車があっても、なくても…
子供の頃――――というか今もだけど、ジャッキーが大好きだったぼくは、親にせがんで映画館に連れてってもらい、ジャッキーの映画をよく観た。当時は入れ替えがなかったので、2回続けて観ることもあった。もちろんレンタルビデオでも観てたのだが、ジャッキーの映画はいち早く観たい!というのと、スクリーンで映画を観る事はイベントの一つという認識があったのかもしれない。
当時映画館は古町か万代のバスセンターの近くにあり、幼稚園とか小学生くらいだとそこへのアクセスが非常に不便だった。自転車で行くにはちょっと遠いし、車で行って停めたら駐車料金がかかるので、バスを使わなければいけなかった。さらに正月映画として封切られると、雪が難敵となり、車で行くのすら面倒になる。それでも『ファイナル・プロジェクト』とかを観たくて、バス代を浮かすために大雪の中を歩いて帰ったりもした。とにかく新潟で映画を観に行くということはかなり面倒な作業だったのだ。
そこから10年以上経ち、ぼくにとっての大事件が起きる――――シネコンの登場である。
ショッピングモールが郊外に出来はじめたということも加味されて、映画館といえば商店街のアーケードにあるものという認識をシネコンは大きく覆した。1000台以上停められる駐車場は当然のごとく無料で、屋上に停めれば、車から歩いて数十秒のエレベーターに乗って劇場の入り口まで一直線。あげくの果てにスクリーンが8つ、ロビーはヘタなライブハウスよりも広く、500人以上の人間がなだれこんでもそこまでのストレスは感じない。スクリーンの椅子は最高の座り心地で、列の感覚もわりかしゆったりとしている。しかも2010年現在新潟には市内に4つもシネコンがあり、メジャー以外の映画もポツポツと来たりするので、観たい映画が観れない!という時もたまにはあるが、まぁ新潟は映画を観るには最高の環境であるということは断言してもいいだろう、他の県もわりかしそうだと思うが。

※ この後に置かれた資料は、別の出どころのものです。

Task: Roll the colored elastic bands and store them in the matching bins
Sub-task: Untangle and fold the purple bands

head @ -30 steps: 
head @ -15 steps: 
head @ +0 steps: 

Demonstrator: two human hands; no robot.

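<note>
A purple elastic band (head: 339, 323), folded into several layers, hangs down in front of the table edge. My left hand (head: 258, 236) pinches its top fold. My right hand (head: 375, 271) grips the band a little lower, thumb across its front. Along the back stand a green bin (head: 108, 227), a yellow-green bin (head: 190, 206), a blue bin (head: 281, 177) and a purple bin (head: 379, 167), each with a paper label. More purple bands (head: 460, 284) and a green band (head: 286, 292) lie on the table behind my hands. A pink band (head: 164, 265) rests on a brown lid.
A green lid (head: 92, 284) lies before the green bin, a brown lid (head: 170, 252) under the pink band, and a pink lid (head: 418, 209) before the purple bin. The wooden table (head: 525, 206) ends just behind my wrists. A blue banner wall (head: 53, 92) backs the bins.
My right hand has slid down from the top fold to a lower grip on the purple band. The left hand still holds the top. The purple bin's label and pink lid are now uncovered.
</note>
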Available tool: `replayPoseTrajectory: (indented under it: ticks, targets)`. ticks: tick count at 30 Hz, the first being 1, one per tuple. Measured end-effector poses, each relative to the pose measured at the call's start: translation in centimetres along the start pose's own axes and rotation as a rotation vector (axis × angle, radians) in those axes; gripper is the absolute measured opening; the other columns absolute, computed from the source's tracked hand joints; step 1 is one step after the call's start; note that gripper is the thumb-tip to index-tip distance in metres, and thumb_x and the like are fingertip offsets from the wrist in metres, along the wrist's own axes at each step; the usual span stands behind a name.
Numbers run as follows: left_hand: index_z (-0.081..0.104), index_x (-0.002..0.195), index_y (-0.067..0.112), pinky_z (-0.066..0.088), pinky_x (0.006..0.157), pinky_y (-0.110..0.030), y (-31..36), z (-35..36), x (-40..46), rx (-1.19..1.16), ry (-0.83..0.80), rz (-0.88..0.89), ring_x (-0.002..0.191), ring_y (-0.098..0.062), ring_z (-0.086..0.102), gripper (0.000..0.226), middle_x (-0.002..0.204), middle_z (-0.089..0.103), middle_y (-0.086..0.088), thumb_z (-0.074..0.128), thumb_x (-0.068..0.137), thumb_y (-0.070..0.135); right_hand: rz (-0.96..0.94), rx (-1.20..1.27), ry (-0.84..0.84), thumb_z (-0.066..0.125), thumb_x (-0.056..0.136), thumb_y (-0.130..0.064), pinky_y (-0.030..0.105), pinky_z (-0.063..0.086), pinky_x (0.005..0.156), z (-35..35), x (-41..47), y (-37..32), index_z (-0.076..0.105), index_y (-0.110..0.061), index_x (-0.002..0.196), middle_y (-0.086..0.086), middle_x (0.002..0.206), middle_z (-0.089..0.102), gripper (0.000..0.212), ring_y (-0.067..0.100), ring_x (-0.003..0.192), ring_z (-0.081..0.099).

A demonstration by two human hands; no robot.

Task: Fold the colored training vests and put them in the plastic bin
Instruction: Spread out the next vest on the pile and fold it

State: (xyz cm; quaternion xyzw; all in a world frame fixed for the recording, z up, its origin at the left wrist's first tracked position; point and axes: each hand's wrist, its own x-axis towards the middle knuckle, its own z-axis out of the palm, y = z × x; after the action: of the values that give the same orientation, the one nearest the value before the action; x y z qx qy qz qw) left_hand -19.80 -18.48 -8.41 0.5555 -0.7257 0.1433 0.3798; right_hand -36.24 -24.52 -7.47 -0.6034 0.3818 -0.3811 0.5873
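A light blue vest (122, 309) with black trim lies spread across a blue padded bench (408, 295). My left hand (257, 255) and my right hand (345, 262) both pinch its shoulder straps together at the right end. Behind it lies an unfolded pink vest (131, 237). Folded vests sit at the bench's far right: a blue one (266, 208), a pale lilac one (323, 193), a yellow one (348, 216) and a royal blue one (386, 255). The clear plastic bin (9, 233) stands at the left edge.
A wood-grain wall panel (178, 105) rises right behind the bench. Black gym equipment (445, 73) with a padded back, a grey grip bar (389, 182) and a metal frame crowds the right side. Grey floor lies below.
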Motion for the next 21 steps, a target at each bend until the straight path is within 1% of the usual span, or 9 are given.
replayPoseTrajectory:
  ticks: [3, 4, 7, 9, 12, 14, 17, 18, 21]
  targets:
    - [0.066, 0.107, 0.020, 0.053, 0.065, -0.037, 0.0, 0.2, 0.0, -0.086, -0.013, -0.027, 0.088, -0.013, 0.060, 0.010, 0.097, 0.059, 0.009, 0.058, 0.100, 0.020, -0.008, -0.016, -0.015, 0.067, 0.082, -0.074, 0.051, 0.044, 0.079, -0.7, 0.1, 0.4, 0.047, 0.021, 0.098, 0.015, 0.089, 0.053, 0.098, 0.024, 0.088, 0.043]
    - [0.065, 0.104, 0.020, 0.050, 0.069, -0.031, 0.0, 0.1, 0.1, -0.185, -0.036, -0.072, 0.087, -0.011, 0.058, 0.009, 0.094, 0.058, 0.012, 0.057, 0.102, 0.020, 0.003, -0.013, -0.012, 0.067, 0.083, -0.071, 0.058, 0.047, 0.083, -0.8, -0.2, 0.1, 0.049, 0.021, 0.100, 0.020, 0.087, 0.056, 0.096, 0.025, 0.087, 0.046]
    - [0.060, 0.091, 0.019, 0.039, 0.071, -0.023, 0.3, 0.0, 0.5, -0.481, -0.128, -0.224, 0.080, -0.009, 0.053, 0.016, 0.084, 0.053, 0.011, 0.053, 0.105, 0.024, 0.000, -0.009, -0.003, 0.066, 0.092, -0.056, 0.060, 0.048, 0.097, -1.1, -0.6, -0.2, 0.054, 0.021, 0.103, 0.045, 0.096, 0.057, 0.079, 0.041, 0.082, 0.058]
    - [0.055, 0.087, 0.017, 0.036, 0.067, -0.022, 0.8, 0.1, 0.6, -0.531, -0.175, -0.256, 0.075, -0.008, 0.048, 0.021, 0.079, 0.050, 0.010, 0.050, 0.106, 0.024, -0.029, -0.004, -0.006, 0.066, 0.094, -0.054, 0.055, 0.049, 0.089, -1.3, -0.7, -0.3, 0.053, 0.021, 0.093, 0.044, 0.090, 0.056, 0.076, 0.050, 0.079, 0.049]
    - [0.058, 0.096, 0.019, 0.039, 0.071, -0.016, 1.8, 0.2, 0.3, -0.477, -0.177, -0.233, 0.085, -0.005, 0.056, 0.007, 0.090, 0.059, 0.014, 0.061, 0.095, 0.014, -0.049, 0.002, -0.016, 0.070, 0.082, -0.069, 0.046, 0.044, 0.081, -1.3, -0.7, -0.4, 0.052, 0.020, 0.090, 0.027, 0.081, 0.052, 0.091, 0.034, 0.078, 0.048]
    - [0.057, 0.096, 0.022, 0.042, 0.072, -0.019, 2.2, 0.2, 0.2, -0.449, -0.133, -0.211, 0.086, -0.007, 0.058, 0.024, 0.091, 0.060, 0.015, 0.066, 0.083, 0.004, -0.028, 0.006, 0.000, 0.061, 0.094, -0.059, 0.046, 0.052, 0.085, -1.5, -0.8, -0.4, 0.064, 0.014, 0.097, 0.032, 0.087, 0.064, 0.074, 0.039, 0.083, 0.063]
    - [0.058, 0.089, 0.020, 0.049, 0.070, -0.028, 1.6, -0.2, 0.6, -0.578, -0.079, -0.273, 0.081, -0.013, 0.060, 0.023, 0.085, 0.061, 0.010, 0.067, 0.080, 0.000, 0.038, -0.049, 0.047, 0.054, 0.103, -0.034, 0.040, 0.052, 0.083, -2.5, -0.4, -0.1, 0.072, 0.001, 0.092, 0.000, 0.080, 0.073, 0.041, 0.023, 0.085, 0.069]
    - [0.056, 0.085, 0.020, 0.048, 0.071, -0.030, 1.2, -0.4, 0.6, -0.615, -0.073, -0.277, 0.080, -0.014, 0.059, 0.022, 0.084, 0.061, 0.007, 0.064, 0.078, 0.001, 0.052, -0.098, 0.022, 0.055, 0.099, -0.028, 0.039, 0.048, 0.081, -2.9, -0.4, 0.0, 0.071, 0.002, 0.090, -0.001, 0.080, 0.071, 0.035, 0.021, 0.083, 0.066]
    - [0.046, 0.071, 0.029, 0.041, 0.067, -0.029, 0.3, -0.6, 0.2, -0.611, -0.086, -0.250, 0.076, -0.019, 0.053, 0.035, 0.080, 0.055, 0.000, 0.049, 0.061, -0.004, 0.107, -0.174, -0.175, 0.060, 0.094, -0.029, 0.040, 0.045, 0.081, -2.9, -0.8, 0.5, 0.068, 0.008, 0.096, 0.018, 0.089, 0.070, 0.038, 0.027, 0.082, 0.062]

そう考えると東京の人は大変だ。ぼくも今までに何回かオフ会でフィルムセンターや渋谷のシネマヴァーラなんかに行ったが、ヘタしたら電車で数十分かけて行き、そこから歩いたりもしなければいけない。天気が悪ければ傘も差さなきゃいけないし、シネマヴァーラなんかはいいとしても、あるシネコンに行った時は、ぼくが思ってるシネコンのイメージとはまるで違ったので愕然とした。チケット売り場の小ささやあまりの狭さもさることながら、そこに人がごった返すからたまったもんじゃない。スクリーンもスタジアム形式ではなかったために、首は痛くなるし、結構それがストレスに感じた。
ただ、東京の人に「いやぁ、東京で映画を観るのは一苦労ですねぇ」と言うと、決まって「まぁ、でも、それが結構普通の感覚だからねぇ」と返してくる。まぁ、そりゃそうなんだが。
この人の言う通り、もしかしたら東京でも車なしはキツいのかもしれない。駐車料金は狭いうえに高いし、無いところもあるし、首都高は高速道路なのに止まるし、基本的に渋滞だけれども、それでも車なしはキツいだろう。例え電車が数分に一回来ようとも車がないと不便なのかもしれない。
それでも、それでも、映画を観るということに関していうと、車があったとしても東京はなかなかキツいと思う。ぼくみたいに映画を観るということが生活の中で重要なポジションにある者にとっては、車があるとかないとかいう以前の話だ。その辺地方はホントに恵まれている。
まぁ、とどのつまり、車があってもなくても、東京に住む映画好きの人はホントに偉いなぁってことですよ。だって、レンタルとかになるともっと大変じゃんねぇ。その辺どうしてるのかしら?あういぇ。